# CLC 1509 tool pouch



## KennyW (Aug 31, 2013)

The 1509 is a classic. I see them everywhere. For troubleshooting or basic construction hand tools they are awesome. 

I had one for a few years, only changed becuase I am a total tool bag whore. It will easily hold a meter and good selection of tools, you could maybe stick a 12v impact in it but that would be pushing it. Certainly won't hold hacksaws or full size drills.

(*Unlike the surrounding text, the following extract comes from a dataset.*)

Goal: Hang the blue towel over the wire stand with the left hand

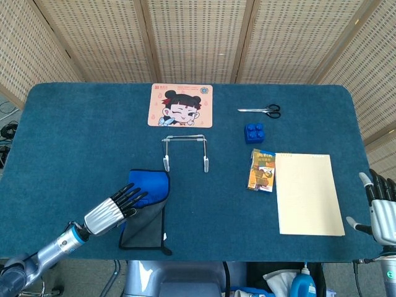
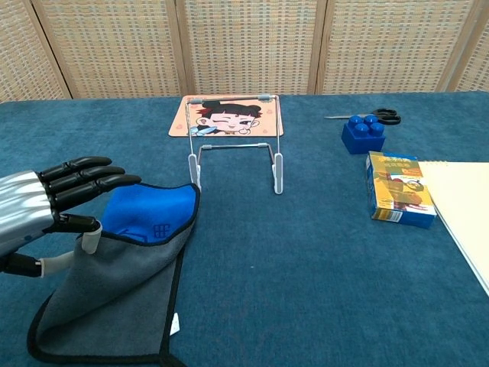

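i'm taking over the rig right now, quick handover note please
Left hand: over the left edge of the blue towel, fingers stretched out; a firm grip is not visible.
Right hand: open at the table's right edge, holding nothing.
Blue towel: flat on the table, near left, partly folded, grey side showing.
Wire stand: upright behind the towel, bare.
Done: reach to the towel.
Left: grasp, lift, drape over the stand.

Plenty of open surface between the towel and the wire stand, nothing sits in that gap. The stand's two feet leave a bare lane under its top bar. Behind it lies a flat cartoon mat, no real obstacle. Off to the right, well apart, sit a blue block, scissors, a small box and a notepad.
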`<state>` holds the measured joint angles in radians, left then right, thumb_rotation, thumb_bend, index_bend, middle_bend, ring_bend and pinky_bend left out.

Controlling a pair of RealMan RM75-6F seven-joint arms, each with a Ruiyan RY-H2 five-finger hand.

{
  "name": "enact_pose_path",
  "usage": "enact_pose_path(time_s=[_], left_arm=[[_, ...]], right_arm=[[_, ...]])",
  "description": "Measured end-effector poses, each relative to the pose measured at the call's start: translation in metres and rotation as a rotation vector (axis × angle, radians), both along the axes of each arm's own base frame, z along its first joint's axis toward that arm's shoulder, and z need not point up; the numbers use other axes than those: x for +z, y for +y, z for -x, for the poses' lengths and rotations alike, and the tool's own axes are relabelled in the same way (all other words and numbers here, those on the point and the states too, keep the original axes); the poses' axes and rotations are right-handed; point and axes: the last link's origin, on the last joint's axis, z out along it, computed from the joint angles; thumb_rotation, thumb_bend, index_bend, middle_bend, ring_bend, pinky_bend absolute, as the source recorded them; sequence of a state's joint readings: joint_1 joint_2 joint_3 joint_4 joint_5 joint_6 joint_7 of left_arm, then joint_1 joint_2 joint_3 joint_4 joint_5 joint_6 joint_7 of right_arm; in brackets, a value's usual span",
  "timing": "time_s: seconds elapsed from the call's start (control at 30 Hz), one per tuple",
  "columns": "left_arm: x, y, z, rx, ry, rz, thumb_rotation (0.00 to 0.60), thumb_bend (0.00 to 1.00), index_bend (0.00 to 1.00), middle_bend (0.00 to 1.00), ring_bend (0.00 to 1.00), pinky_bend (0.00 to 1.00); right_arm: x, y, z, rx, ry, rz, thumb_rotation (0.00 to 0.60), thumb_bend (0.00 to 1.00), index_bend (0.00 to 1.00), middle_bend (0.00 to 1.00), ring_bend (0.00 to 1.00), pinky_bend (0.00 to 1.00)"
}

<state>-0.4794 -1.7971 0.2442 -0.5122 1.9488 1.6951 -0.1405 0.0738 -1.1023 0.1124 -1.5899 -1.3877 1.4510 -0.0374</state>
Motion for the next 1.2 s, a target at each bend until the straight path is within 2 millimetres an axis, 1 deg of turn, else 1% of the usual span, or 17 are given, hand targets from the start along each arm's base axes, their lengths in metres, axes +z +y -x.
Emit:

I probably have some old pics I will try to dig them up.


----------



## Steveallen (Oct 4, 2015)

How deep is the zippered part? Im worried it might not be able to zip shut if I put my channel locks and long shaft Klein nut drivers in it.


----------



## jigs-n-fixtures (Jan 31, 2013)

I have two, and the only thing I don't like is the bottom isn't flat so you can't set it on the floor without it tipping over.


----------



## splatz (May 23, 2015)

I have one of these, it's good to have. I keep it loaded up with telecom stuff. It's big, I can fit a toner and probe and big butt set in there along with a bunch of other tools. It's good to grab and go for phone trouble calls, check dial tone, move this person to that desk, etc. To me it works better for service / maintenance than construction.


----------



## Southeast Power (Jan 18, 2009)

After 35 years, I think this is too much:


----------



## Wpgshocker (Jan 25, 2013)

Steveallen said:


> I'm thinking about getting this pouch & was wondering if anybody had one. I'm concerned that it might be too small. If you have one I'd love to see pics of your setup



I had it for service, good bag but too small. Not enough height for my Cobras or longer screw drivers. The flap was always in the way and got caught on stuff. The strap was uncomfortable too.
Overall, it was just awkward.

Maybe the 5508 has improved over it? 
Looks solid, will fit taller stuff and has decent pocket size.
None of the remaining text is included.